Former Olympic, World Championships and World Cup aerials champion Eric Bergoust, 36, of Missoula, Mt. has retired from competition after the most successful aerials career in international history.
That meant 16 years on the World Cup, four Olympics, four World Championships and 15 World Cup victories, the U.S. Ski and Snowboard Team reported in a Monday release.
The emphasis, he said Monday, has shifted from planning big jumps to a different kind of jump: he's planning to marry Sally Jo Beck July 22 in Missoula. They were childhood friends and have been together for six years. "Neither of us is very nervous now," Bergoust said, "but maybe that'll come."
Bergoust was an ardent trampoline fan as a youngster, but when he saw aerials footage on ESPN in 1985, he found a new sport.
He was the first person through the gate at the 1988 Winter Olympics in Calgary where aerials was a demonstration event; that summer he moved to Lake Placid on his own and was all but adopted by the U.S. coaching staff. He won the NorAm aerials title that season and was on his way.
He said at the time, "I used to build jumps out of bounds at my ski area and I've never been so scared as when I was out jumping on my own. I was taking what I thought was huge air and didn't know what I was doing. I knew I could get hurt but I wanted to learn.
"Nothing since then has come that close to scaring me."
One of the most intense competitors, he collected the silver medal at the 1997 World Championships in Nagano, Japan, then came back a year later to win the 1998 Olympic aerials gold medal in Nagano.
He also was aerials gold medalist at the 1999 World Championships, and was a three-time World Cup champion—2001 and 2002 in aerials plus the overall title in 2002.

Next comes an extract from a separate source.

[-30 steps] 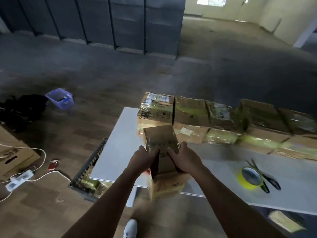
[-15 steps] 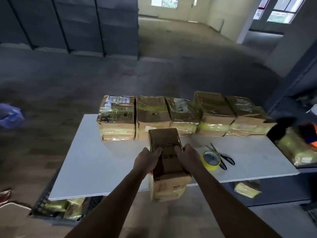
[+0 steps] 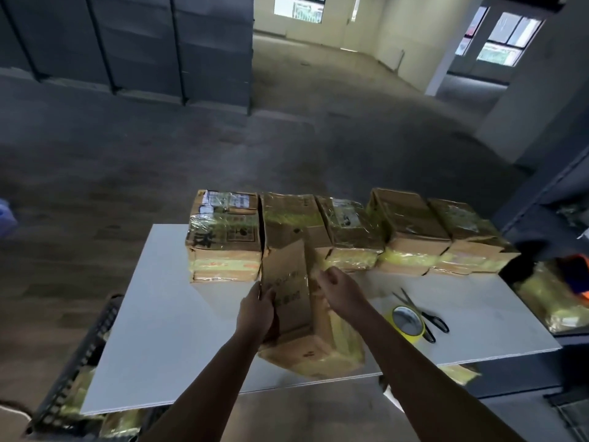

At one point, indicative of his dominance in his event, Bergoust owned the three highest scores for an aerials event in history.
"He did it all," said U.S. Freestyle Team Head Coach Jeff Wintersteen. "It's been fun being around him because he was such a professional, such a hard worker...always looking to do more than the coaches wanted him to do. They'd be looking for him to pull back and 'Bergy' would want to do more. And he was a good teammate, which is so important. His record, of course, speaks for itself. We certainly wish him the best."
Bergoust said he had no immediate plans beyond working with coach Joe Chalmers and local freestyle skiers in the Missoula freestyle program at the Snowbowl.